TASK TO COMPLETE:
Your answer must be the lines from the top of the listing below through the line that holds "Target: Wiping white", retyped exactly, with no pictures.

SUPPLIED MATERIAL:
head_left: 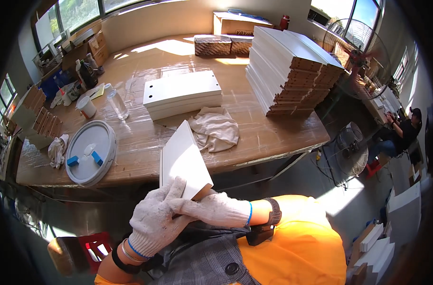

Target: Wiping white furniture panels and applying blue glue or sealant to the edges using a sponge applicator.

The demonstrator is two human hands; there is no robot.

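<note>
Both my hands wear white knit gloves with blue cuffs and meet in front of my body at the near end of a white board [185, 164]. My left hand [157, 213] presses its fingers against the board's lower left part. Around the lower right end, where a brown edge shows, my right hand [219, 209] is closed, with its thumb or a finger reaching across to the left glove. The board tilts up toward the table's near edge. Just beyond it lie a crumpled cloth [215, 129] and a small stack of white panels with dark holes [183, 92].
A tall stack of white boards [292, 71] stands on the table [245, 142] at the right. To the left are a round white lid with blue blocks [90, 152], a clear bottle [117, 104] and a white cup [86, 107]. Fans and a seated person [406, 130] are at the right.
</note>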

THE COMPLETED TASK:
head_left: 

Target: Wiping white furniture panels and applying blue glue or sealant to the edges using a sponge applicator.

With that, the exercise is finished.